[Stored dataset items]
···

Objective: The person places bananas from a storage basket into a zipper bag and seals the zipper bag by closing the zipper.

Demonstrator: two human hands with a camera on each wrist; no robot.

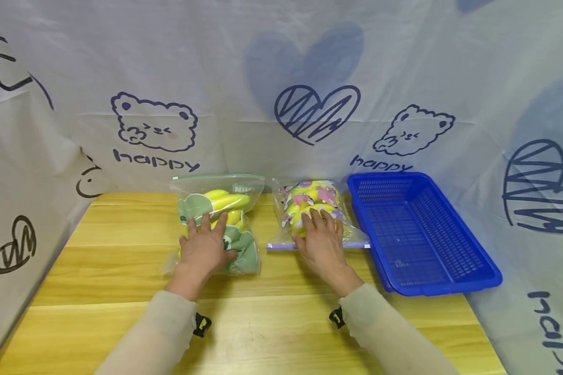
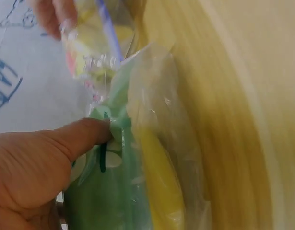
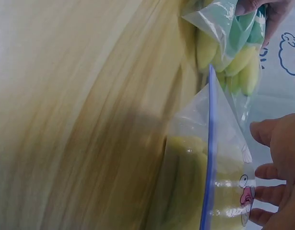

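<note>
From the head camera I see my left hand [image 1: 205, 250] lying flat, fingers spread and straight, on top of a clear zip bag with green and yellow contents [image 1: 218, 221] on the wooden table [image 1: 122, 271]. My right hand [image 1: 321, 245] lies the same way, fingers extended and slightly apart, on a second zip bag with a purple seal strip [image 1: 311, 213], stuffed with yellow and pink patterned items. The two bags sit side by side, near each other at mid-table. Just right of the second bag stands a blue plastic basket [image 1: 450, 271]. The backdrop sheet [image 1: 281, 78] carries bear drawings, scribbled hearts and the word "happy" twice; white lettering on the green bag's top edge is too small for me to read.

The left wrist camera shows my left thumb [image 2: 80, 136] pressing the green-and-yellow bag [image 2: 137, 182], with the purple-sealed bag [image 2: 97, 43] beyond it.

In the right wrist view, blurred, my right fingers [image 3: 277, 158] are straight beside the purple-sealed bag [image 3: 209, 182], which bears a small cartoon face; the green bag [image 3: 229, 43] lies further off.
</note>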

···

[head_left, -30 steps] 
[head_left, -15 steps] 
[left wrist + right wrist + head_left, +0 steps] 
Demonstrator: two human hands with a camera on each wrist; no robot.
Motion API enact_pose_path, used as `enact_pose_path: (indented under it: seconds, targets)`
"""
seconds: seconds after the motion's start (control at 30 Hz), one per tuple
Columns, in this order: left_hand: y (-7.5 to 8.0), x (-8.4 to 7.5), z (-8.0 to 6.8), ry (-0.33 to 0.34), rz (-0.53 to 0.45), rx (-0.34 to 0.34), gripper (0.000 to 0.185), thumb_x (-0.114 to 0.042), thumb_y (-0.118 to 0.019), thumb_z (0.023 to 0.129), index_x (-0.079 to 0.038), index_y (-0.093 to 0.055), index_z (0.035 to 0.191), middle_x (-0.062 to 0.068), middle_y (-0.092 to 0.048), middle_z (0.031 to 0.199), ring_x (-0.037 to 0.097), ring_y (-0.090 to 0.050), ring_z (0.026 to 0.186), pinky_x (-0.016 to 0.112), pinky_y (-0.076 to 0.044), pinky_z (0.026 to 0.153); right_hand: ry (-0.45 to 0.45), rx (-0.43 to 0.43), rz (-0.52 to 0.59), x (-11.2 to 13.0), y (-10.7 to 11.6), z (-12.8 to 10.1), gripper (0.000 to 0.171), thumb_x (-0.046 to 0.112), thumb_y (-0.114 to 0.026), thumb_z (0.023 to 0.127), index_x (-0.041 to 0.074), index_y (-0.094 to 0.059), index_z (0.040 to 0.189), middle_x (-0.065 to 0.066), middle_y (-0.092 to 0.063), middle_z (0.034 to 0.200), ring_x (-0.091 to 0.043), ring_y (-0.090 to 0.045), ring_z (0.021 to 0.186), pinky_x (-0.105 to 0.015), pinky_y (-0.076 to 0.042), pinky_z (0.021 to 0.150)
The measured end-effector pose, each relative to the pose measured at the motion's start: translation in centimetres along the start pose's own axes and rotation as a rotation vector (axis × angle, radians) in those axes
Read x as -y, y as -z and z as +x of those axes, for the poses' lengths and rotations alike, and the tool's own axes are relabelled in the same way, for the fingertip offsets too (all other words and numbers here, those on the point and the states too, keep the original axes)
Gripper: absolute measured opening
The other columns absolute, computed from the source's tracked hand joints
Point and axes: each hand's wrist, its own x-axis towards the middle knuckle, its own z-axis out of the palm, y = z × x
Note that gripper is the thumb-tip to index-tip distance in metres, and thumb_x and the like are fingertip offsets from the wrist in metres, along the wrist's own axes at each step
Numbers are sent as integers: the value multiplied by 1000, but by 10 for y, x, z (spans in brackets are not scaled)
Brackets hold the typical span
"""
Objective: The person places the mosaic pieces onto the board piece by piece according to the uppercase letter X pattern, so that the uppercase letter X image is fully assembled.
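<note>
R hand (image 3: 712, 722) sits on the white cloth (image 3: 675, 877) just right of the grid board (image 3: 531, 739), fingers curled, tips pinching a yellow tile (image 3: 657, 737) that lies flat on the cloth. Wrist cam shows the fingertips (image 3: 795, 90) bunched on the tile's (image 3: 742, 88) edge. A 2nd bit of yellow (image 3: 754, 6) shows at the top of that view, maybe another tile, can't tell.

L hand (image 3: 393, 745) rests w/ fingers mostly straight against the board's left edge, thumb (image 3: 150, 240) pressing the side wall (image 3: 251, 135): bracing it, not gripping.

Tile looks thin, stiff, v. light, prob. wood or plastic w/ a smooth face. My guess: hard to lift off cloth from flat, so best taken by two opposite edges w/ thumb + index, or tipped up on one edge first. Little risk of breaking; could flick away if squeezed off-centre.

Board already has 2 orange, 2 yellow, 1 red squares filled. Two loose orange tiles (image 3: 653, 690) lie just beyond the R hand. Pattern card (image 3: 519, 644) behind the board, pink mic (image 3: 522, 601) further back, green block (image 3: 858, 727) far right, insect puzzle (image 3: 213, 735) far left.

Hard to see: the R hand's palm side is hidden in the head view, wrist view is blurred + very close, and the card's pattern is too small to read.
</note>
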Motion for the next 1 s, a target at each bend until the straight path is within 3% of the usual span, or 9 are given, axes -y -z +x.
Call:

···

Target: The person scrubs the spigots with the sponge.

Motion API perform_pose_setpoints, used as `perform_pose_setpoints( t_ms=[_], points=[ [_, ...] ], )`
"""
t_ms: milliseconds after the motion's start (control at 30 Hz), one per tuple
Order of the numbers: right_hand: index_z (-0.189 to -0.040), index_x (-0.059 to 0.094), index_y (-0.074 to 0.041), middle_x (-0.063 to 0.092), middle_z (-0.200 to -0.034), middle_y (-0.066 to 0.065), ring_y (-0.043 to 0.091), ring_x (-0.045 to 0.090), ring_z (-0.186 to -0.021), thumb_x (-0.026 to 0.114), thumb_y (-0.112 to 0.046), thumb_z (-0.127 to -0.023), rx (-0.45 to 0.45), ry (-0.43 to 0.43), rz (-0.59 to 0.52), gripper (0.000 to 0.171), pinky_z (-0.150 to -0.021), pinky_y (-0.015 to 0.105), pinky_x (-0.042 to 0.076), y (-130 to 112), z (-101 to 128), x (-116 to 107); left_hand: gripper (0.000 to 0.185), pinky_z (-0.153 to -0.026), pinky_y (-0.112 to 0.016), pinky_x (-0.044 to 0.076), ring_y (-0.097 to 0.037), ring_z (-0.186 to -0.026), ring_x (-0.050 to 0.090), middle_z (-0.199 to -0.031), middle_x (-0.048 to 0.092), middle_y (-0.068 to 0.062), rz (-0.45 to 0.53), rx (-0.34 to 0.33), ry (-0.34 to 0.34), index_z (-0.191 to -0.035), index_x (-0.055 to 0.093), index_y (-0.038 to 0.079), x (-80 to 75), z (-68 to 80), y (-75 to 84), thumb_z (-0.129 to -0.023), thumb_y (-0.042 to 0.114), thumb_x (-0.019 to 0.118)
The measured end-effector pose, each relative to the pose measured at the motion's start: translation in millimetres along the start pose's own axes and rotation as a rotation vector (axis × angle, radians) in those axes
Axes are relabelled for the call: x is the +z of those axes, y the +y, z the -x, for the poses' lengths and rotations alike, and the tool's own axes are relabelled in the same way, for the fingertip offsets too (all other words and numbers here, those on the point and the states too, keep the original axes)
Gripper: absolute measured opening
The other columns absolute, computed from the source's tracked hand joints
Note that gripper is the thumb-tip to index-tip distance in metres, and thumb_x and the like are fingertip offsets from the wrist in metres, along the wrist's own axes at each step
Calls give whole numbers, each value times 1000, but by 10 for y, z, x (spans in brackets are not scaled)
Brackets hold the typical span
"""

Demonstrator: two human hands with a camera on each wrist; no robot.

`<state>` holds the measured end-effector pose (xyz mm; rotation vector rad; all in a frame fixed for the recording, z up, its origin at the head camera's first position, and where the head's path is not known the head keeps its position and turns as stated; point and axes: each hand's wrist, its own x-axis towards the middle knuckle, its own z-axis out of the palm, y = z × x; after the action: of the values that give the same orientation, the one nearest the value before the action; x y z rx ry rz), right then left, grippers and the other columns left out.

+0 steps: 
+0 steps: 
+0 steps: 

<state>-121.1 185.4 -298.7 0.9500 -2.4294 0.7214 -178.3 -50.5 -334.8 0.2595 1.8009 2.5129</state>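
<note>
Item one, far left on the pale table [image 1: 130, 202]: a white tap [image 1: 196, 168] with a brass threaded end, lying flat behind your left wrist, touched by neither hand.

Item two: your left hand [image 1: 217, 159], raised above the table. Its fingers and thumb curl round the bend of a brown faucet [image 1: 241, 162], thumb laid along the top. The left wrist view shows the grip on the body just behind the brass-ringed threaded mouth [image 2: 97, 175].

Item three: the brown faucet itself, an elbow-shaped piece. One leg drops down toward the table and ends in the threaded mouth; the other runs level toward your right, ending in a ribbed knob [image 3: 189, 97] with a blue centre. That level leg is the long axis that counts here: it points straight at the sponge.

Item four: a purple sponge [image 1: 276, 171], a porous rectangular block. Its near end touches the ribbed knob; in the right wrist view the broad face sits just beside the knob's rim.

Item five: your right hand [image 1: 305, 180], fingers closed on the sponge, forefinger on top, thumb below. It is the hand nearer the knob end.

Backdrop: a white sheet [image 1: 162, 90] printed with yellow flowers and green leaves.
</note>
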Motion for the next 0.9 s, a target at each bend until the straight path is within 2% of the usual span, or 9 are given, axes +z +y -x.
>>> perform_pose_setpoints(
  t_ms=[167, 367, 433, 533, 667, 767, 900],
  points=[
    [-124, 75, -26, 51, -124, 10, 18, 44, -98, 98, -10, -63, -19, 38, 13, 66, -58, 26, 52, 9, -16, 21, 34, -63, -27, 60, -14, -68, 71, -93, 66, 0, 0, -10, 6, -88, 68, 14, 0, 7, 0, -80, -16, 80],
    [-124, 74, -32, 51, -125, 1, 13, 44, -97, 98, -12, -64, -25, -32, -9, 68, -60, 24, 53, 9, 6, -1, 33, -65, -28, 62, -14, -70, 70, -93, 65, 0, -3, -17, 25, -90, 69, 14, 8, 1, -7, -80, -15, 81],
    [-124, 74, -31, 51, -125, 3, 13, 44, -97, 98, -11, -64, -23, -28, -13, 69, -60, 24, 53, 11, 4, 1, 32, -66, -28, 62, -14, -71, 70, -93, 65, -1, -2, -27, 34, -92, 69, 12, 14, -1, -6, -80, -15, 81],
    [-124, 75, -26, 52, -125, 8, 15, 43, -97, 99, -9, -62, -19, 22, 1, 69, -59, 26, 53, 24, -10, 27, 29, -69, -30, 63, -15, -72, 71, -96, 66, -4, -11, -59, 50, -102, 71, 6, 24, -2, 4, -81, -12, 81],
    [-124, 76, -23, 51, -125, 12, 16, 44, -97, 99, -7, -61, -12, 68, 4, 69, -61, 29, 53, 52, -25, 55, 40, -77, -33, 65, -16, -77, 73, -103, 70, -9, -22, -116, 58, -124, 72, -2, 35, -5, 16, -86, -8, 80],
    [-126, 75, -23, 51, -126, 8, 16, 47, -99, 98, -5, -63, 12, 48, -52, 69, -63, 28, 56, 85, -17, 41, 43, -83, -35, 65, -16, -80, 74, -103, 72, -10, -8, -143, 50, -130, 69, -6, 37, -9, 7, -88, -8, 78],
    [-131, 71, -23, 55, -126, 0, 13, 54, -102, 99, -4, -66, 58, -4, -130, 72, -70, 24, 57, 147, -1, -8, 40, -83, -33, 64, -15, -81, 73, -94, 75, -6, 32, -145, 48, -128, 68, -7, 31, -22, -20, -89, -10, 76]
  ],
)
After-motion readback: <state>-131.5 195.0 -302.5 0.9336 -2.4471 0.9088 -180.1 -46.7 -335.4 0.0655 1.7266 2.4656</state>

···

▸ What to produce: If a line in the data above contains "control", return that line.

▸ Exercise answer:
seconds: seconds after the motion's start (control at 30 Hz), one per tuple
t_ms: milliseconds after the motion's start (control at 30 Hz), one per tuple

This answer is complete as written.